PROBLEM: It is required that the lines from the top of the listing through the line with "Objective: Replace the" be reproduced exactly, excluding pictures.
[[ MATERIAL PROVIDED open ]]
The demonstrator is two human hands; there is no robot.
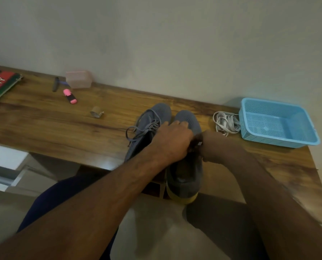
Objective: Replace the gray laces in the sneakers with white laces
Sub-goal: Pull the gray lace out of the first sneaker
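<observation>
**A:** What's the surface like from where you're watching?

**B:** I see a wooden bench (44,117) with a dark grain, pushed against a plain pale wall (175,44). I'll place everything by the blue basket (306,136), which sits at the bench's far right end by the wall.

**A:** And the sneakers?

**B:** Two gray ones, well left of the basket, toes toward the wall. The right sneaker (184,177) hangs its yellow-soled heel over the near edge; the left sneaker (152,113) lies just beside it, farther from the basket, gray laces (143,129) loose and trailing over the wood.

**A:** The white laces?

**B:** The white laces (224,122) lie in a coiled bundle touching the basket's left wall.

**A:** Hands?

**B:** The left hand (173,139) is over the right sneaker's tongue, fingers (178,124) curled down onto its upper; I can't tell whether they pinch anything. The right hand (197,147) is tucked behind the left wrist, so its fingers are hidden.

**A:** Anything else?

**B:** Far left of the basket: a pink highlighter (70,95), a pink box (79,79) at the wall, a small cardboard roll (96,112), a dark pen (55,84), and a book (0,86) at the bench's far end. Pale floor (156,231) below.
</observation>
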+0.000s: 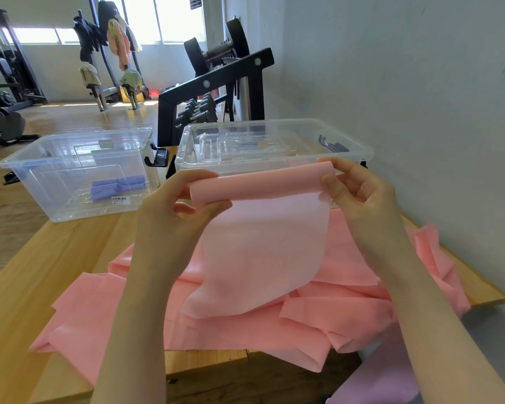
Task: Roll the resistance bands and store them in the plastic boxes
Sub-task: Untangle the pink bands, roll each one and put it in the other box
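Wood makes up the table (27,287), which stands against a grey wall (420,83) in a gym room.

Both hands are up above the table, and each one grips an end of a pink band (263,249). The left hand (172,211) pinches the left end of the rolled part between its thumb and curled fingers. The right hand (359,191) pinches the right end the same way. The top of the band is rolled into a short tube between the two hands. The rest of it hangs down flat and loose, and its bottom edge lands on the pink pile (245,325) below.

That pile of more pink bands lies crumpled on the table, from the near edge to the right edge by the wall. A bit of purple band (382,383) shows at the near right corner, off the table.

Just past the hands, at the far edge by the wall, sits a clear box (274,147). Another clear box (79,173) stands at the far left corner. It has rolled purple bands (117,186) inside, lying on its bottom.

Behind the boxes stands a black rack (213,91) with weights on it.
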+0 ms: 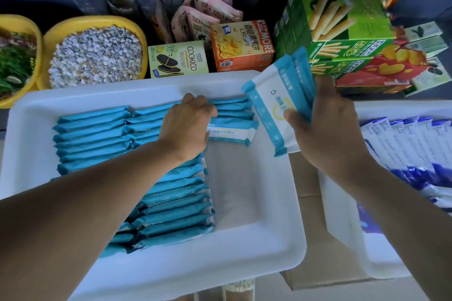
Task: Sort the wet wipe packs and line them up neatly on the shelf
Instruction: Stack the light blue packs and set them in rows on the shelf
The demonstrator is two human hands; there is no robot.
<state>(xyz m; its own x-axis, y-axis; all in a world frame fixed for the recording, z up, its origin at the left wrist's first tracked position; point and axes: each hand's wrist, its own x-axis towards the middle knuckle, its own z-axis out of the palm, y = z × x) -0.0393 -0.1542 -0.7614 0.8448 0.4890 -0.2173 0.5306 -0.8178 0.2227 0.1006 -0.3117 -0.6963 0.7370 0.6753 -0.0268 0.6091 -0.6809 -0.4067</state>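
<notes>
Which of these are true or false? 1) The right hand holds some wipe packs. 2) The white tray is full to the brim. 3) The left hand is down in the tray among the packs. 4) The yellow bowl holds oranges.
1) True: the right hand grips several wipe packs.
2) False: the white tray has a bare patch on its right side.
3) True: the left hand rests on the teal packs standing in rows.
4) False: the yellow bowl holds small pale pieces, like seeds.

This looks like a small shop. Boxed biscuits (pixel 241 45) and snack packets (pixel 200 17) stand stacked for sale beside yellow basins (pixel 95 54) of loose seeds, with trays (pixel 244 252) of identical wipe packs (pixel 171 203).
</notes>
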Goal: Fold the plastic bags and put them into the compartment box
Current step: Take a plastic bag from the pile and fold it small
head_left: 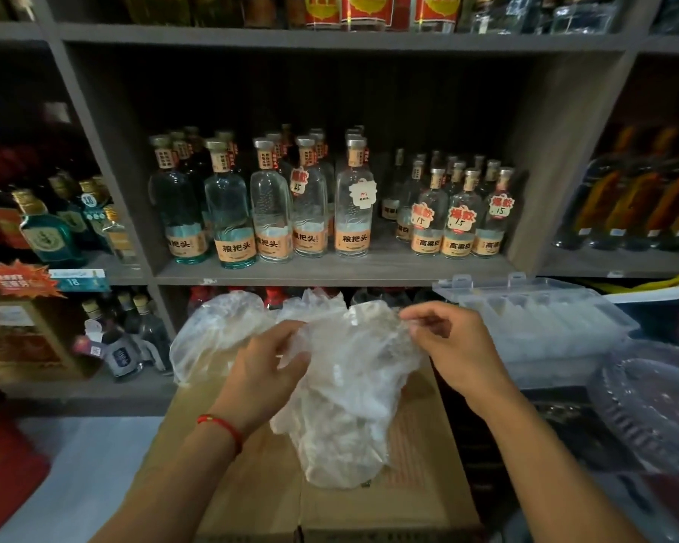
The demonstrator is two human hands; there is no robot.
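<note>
Head view: left hand (269, 362) with a red wrist cord (221, 425) gripping a crumpled clear plastic bag (349, 389), right hand (453, 346) pinching its upper edge, both above a cardboard carton (251, 480). More bags (212, 331) just behind; open clear compartment box (534, 319) to the right; bottles (275, 205) lining grey shelves (330, 268) beyond.

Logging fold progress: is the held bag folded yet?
Not folded: the plastic bag hangs crumpled between left hand and right hand.
</note>
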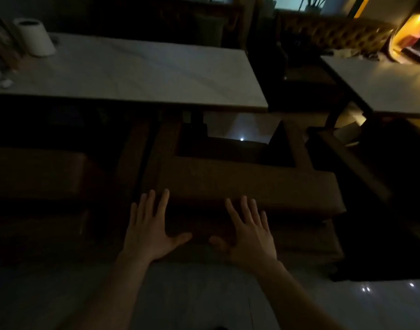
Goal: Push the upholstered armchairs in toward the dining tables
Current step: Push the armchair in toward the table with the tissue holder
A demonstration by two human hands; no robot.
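armchairs: 2, centre armchair [240, 184] | tables: 2 | left hand [149, 232], right hand [249, 236]: fingers splayed flat

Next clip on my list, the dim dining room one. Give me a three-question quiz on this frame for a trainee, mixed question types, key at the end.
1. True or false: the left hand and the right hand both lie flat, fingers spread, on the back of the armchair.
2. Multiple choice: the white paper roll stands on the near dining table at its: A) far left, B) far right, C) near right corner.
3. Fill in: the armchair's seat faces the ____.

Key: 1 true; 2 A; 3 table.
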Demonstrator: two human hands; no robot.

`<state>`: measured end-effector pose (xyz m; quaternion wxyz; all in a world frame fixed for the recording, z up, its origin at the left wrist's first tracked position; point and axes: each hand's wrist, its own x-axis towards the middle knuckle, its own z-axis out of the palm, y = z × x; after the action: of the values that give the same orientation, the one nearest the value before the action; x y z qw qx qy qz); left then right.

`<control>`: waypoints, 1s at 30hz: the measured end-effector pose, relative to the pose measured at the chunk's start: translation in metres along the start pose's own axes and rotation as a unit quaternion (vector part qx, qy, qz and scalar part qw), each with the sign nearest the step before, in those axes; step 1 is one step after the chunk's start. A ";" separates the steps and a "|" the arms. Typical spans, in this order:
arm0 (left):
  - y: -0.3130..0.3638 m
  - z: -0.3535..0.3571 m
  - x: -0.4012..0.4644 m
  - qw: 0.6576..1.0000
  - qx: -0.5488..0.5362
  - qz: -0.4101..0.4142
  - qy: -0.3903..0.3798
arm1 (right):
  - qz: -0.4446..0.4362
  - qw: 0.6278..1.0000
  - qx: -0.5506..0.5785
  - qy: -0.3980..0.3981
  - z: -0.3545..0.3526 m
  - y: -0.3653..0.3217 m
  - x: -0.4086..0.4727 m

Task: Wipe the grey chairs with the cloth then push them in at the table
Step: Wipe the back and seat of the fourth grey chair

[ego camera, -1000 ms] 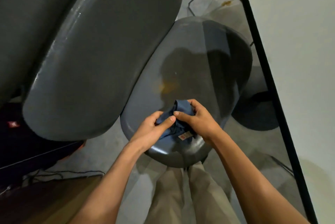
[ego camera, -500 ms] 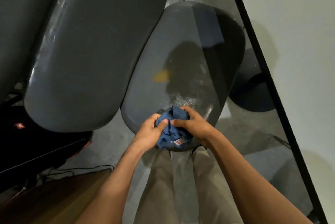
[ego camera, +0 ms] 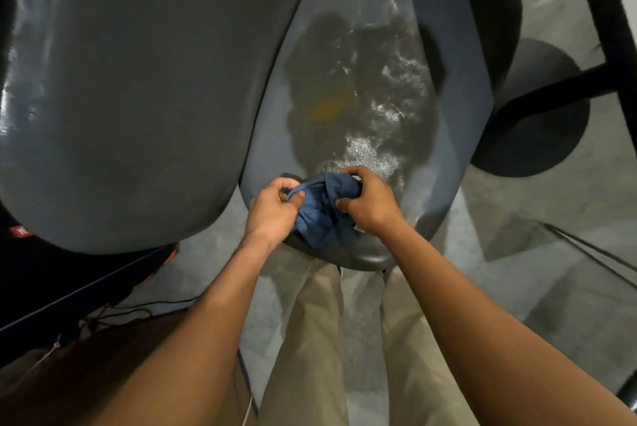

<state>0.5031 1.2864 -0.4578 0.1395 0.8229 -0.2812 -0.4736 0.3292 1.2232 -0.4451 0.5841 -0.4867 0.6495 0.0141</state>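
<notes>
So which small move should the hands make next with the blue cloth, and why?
Probably press the cloth flat and sweep it forward over the seat. Both the left hand and the right hand hold it bunched at the near edge, and a yellowish stain and streaks lie ahead.

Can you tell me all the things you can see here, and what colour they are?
grey chairs: two, glossy grey; one in the middle under the hands, one beside it on the left
cloth: one, blue, bunched up at the near edge of the middle chair's seat
orange-yellow mark: one, on the middle chair's seat
round base: one, dark, on the floor at right
floor: pale grey
cables: dark, on the floor at lower left
trousers: beige, bottom centre
left hand: grips the cloth
right hand: grips the cloth
</notes>
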 end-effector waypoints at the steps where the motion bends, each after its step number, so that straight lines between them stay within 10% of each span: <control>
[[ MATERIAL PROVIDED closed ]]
WRITTEN RESPONSE:
The demonstrator is two human hands; there is no robot.
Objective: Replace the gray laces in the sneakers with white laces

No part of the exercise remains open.